ABOUT THIS EXERCISE: Print every line of the listing exactly, please.

AVAILABLE DATA:
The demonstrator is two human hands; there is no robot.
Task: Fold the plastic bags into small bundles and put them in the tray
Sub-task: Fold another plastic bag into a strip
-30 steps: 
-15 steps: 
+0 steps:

WRITTEN SOLUTION:
The demonstrator is two human hands; there is no robot.
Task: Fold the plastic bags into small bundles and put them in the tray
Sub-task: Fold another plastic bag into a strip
-30 steps: 
-15 steps: 
+0 steps:

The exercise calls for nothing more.